Sort Tuples in a LinkedList formed using class constructor without using built-in functions - Python

Question

I'm looking for help getting started with an assigned LinkedList sorting task. I have been given the starter code below and asked to come up with a suitable sorting method - I'm thinking MergeSort might work best? - but most examples I see online add to the LinkedList using an addNode function alongside a separate Node class so I'm unsure how to proceed with the code below as it specifies I should use data[0][0] for self.name and data[0][1] for self.quantity which is where I am struggling to extract the values for.

class LinkedList:
    def __init__(self, data):
        self.name = data[0][0]
        self.quantity = data[0][1]
        self.tail = None if (len(data) == 1) else LinkedList(data[1:])

# Shortened list to improve readability
fruits = LinkedList([("Apples",7),("Bananas",2),("Dragon Fruit",1),("Pomelo",14),("Grapes",65),("Cherries",43),("Pears",6),("Mangoes",31)])

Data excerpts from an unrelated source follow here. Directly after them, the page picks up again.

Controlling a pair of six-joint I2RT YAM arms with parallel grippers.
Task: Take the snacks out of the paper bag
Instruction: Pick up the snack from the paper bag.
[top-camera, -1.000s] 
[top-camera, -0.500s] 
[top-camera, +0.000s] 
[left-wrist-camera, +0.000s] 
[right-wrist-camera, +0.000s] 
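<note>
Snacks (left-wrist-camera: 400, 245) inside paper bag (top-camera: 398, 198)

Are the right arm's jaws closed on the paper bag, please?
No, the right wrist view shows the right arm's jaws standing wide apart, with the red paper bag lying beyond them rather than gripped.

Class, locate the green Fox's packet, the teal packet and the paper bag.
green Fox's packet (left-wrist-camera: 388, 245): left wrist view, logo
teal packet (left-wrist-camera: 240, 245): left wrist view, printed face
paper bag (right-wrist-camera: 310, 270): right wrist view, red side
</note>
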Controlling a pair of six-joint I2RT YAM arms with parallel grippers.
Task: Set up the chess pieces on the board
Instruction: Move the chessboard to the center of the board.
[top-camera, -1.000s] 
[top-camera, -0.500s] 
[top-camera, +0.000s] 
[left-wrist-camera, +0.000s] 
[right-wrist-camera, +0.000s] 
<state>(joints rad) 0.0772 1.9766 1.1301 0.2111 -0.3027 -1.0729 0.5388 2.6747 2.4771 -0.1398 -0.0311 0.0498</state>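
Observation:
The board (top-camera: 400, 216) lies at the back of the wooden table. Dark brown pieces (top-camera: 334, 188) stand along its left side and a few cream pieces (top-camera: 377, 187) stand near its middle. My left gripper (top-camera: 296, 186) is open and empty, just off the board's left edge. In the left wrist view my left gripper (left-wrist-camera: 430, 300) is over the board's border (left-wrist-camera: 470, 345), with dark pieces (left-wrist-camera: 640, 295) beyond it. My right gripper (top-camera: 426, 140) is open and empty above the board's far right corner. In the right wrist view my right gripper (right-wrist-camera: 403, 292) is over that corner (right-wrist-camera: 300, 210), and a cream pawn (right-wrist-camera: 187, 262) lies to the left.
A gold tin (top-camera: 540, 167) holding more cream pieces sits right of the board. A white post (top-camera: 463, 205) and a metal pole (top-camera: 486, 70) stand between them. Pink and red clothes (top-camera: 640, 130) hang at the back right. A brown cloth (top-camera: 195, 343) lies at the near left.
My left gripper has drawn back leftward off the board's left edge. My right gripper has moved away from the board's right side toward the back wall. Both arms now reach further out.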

I tried to iterate through the LinkedList but the solutions I tried involved converting to a list or use built in Python sorting functions (both of which I am not allowed to use for the task).

Additionally, I tried using a 'for in' loop as shown below, creating a self.result array and then appending resultName and resultQuantity as a tuple which I think is a partial solution but I haven't been able to find a way to solve this using the provided self.name (data[0][0]) and self.quantity (data[0][1]) attributes.

# Added to LinkedList class __init__
self.data = data
self.result = []
        
        for each_tuple in self.data:
            resultName = each_tuple[0]
            resultQuantity = each_tuple[1]
            self.result.append((resultName, resultQuantity))

print(fruits.result)

I assume there is probably an easy fix for this but I'm unsure how to proceed without changing the starting code.

Thanks for any help!

Answer 1

I'm thinking MergeSort might work best?

Yes, that is a good candidate.

most examples I see online add to the LinkedList using an addNode function alongside a separate Node class

You don't need an addNode function, since the __init__ function already deals with adding nodes. Your work will be to rewire the existing nodes by altering their tail references.

The exercise only gives you one class, while other implementations use two classes: one for node instances, and one for the linked list instance having a reference to the head node of the linked list. Here however, the single class corresponds to what other implementations call the Node class -- despite the name LinkedList. There is no container class here that holds the head node reference. This you have to manage "yourself". But this is not a major problem.

the solutions I tried involved converting to a list or use built in Python sorting functions

You shouldn't have to add code to the __init__ method. The idea is that you create another method that will do the sorting.

This method should not create a list like self.result = [], as then you just move the problem of sorting to the standard list, and you are not allowed to use one anyway let be you could call sort or sorted on it. Moreover, the end result needs to be a sorted linked list, so you'd still have to copy the sorted list data back into the linked list. The idea of this exercise is that you sort the linked list without this extra data structure.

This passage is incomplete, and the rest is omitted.